> _Activity_: The required result is the number of lines below that hold the word "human", stated without anything else.
Records for the exercise START
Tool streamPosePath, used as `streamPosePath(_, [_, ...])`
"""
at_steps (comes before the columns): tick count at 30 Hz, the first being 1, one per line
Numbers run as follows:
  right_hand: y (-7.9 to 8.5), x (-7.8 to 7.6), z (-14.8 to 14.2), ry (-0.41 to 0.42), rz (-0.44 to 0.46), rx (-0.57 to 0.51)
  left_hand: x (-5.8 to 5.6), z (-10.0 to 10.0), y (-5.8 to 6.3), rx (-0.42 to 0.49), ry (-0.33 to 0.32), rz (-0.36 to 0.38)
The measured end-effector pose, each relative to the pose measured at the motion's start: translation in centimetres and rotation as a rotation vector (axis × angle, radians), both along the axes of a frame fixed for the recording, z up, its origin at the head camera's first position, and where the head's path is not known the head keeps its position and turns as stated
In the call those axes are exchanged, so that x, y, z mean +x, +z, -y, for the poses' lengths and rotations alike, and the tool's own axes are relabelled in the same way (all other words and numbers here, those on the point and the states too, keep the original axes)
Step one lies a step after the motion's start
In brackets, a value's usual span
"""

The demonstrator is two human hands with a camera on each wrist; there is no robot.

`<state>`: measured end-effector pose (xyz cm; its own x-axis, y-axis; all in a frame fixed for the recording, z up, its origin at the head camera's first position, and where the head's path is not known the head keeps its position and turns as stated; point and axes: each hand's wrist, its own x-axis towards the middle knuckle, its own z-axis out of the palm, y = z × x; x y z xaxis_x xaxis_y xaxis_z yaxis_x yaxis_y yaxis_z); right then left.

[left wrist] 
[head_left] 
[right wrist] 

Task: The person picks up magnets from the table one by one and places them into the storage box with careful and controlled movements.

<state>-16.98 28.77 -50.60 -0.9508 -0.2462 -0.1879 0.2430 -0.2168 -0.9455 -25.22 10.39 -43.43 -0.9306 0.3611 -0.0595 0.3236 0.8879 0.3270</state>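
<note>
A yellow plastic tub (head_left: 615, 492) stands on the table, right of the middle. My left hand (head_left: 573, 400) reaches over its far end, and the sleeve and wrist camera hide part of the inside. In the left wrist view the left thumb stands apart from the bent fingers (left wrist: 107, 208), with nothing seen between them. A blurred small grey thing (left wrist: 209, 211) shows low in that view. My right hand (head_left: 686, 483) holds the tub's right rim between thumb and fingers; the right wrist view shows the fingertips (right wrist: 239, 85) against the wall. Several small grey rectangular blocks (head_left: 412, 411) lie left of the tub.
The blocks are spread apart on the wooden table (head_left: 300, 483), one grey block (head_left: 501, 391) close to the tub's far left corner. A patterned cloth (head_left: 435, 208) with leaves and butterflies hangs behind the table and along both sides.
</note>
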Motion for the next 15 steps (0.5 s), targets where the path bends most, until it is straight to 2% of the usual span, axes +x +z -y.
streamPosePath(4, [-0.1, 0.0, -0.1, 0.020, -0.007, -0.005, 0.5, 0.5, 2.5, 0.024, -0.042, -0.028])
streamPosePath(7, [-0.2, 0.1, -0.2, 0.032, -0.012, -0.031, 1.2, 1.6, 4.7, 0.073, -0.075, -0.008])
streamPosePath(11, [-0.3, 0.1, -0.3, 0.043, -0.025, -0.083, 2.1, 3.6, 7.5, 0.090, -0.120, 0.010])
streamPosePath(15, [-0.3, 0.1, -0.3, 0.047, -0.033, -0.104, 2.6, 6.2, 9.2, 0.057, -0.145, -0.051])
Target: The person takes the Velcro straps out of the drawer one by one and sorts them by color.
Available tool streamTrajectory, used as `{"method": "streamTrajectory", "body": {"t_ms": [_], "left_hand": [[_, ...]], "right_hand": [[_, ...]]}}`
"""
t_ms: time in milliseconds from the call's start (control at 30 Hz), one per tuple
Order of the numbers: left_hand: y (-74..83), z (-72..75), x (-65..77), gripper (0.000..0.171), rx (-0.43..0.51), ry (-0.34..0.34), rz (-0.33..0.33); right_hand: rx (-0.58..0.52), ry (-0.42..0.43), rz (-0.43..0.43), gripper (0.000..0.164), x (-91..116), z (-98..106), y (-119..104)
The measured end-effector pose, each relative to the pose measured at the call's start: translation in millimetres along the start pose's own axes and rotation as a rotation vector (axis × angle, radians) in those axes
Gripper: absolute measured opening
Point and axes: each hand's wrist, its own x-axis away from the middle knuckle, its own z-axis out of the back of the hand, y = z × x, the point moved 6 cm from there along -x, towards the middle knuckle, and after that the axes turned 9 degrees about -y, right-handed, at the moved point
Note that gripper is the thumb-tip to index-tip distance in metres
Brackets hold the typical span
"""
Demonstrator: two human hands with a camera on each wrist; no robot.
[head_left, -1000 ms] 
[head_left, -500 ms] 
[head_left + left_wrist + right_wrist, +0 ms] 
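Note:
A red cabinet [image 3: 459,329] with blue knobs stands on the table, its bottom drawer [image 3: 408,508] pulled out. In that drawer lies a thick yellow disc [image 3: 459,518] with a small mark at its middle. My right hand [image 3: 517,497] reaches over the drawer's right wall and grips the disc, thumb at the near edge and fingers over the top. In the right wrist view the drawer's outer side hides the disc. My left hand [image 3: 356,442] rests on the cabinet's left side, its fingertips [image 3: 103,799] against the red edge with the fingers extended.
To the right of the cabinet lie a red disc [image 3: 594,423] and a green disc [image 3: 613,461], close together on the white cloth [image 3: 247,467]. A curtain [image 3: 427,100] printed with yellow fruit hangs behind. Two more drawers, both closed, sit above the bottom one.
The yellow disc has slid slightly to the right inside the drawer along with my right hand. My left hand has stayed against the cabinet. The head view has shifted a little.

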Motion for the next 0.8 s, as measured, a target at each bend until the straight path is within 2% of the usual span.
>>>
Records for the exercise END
> _Expected answer_: 2